Dans un premier temps, c’est le Mouvement des Commerçants du Mali (MCM) qui a lancé le boycott. « Le Mouvement des Commerçants du Mali (MCM) a appris avec étonnement par voie de presse et sur les réseaux sociaux la menace d’arrêt de toute activité, ce vendredi (09 décembre 2022) des opérateurs économiques. N’ayant pas été consulté pour la prise de telle initiative, le Mouvement des Commerçants du Mali (MCM) invite tous ces militants, sympathisants et tous les commerçants à exercer normalement leurs activités pour la satisfaction du peuple malien »,  a déclaré le MCM.

Au grand marché de Bamako où nous avons fait un tour, l’appel à la grève est considéré comme une insulte aux commerçants détaillants qui n’ont jamais bénéficié, ne serait-ce qu’une simple visite des intéressés depuis qu’ils sont aux affaires. « Je sais qu’on nous prend pour des ignorants, mais pas jusqu’à ce point. Comment des gens qui reçoivent tout ça (fonds COVID-19) en notre nom et ne se soucient même pas de comment les détaillants vivent. Maintenant, ils veulent se servir de nous pour les mêmes problèmes ? C’est un manque de respect à notre égard », a estimé Bouba Diakité, commerçant détaillant au grand marché de Bamako.

« Le Mali – coura rime avec la justice « 

M. Aboubacar Sidiki Simpara est un commerçant grossiste au grand marché de Bamako. Pour lui, il faut que la justice fasse son travail car, a-t-il dit, le Mali – Coura rime avec la justice. « Si Youssouf a été arrêté pour des faits qui lui sont reprochés, c’est à lui de s’assumer, pas nous autres. Si vous réclamez le changement, il faut que la justice fasse son travail. Le Mali – Coura rime avec la justice », a-t-il souligné.
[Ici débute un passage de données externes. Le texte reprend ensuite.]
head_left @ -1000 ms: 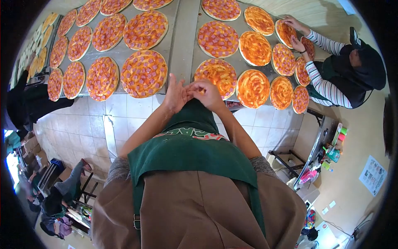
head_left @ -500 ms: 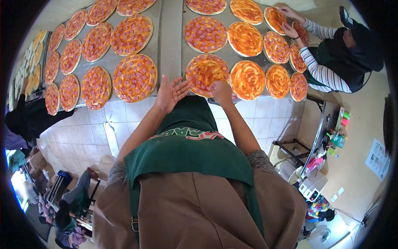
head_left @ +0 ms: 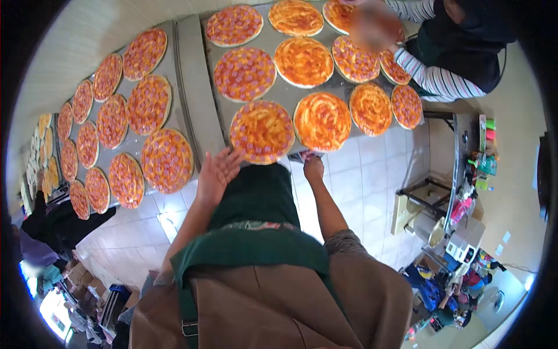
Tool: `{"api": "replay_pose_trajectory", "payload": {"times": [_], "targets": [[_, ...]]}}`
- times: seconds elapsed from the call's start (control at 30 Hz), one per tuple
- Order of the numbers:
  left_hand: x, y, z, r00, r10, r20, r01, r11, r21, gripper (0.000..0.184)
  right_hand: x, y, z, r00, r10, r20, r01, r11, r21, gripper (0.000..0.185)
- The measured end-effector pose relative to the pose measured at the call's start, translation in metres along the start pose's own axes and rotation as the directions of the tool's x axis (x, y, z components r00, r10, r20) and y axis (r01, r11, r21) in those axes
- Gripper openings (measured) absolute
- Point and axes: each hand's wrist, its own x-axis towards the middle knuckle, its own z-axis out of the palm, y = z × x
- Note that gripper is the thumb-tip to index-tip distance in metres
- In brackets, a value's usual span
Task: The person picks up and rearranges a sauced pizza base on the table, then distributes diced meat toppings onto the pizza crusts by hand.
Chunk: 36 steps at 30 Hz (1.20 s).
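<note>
My left hand point(head_left: 218, 174) is palm up with its fingers spread, close to the lower left rim of a pizza point(head_left: 261, 132). That pizza has pink ham cubes around its edge, while its middle shows sauce and cheese streaks. At the table's front edge, my right hand point(head_left: 314, 168) looks closed beside a small dark opening with pinkish bits point(head_left: 301, 156); what its fingers hold is hidden. Just above it lies a pizza with only sauce and cheese point(head_left: 322, 122). A ham-topped pizza point(head_left: 245, 74) sits behind the first one.
Several topped pizzas cover the metal table point(head_left: 200, 99), which has a raised seam left of me. A co-worker in striped sleeves point(head_left: 447, 81) works at the far right over the pizzas. A side shelf point(head_left: 459, 157) with coloured items stands to the right; another person point(head_left: 64, 224) is at left.
My right hand has moved from over the partly topped pizza down to the table's front edge. My left hand stays open near that pizza. The view has turned, shifting the pizzas.
</note>
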Motion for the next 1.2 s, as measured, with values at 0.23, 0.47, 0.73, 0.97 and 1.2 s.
{"api": "replay_pose_trajectory", "payload": {"times": [0.23, 0.47, 0.73, 0.97, 1.2], "targets": [[0.009, -0.018, 0.011, 0.992, -0.122, -0.015, 0.123, 0.992, 0.025, 0.061, 0.047, 0.011, 0.072, 0.921, -0.282, 0.269, 0.385, 0.766, -0.514, 0.057], [0.034, -0.027, 0.006, 0.991, -0.111, -0.073, 0.111, 0.994, -0.001, 0.06, 0.055, 0.027, 0.115, 0.973, -0.166, -0.163, 0.224, 0.861, 0.457, 0.043], [0.042, -0.023, 0.009, 0.992, -0.104, -0.076, 0.106, 0.994, 0.017, 0.059, 0.055, 0.031, 0.11, 0.968, -0.198, -0.152, 0.237, 0.918, 0.318, 0.049], [0.043, -0.022, 0.009, 0.99, -0.113, -0.082, 0.117, 0.992, 0.04, 0.059, 0.057, 0.03, 0.093, 0.886, -0.38, -0.264, 0.402, 0.915, 0.032, 0.048], [0.041, -0.024, 0.011, 0.989, -0.12, -0.083, 0.122, 0.993, 0.011, 0.057, 0.08, 0.027, 0.072, 0.928, -0.226, -0.295, 0.257, 0.964, 0.071, 0.021]]}}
Mme Doumbia Fanta Keïta, est vendeuse des hijabs à Dabanani. Elle a déclaré que rien ne l’empêchera d’ouvrir les portes de son magasin. « C’est ridicule cette demande. Nous ne fermerons jamais nos portes pour des causes aussi stupides. Je peux dire clairement que ça ne nous regarde pas. C’est des gens qui n’ont jamais cherché à savoir comment nous nous débrouillons ici. Donc, qu’ils assument pleinement leurs actes », a-t-elle ajouté.

Certes, le gouvernement est en négociation avec les opérateurs pour éviter tout arrêt de travail suite à cette affaire, mais les commerçants détaillants ont  déjà choisi leur camp. Ils ont bloqué une première tentative et promettent de boycotter une deuxième si jamais leurs responsables continuent de ne défendre que leurs propres intérêts.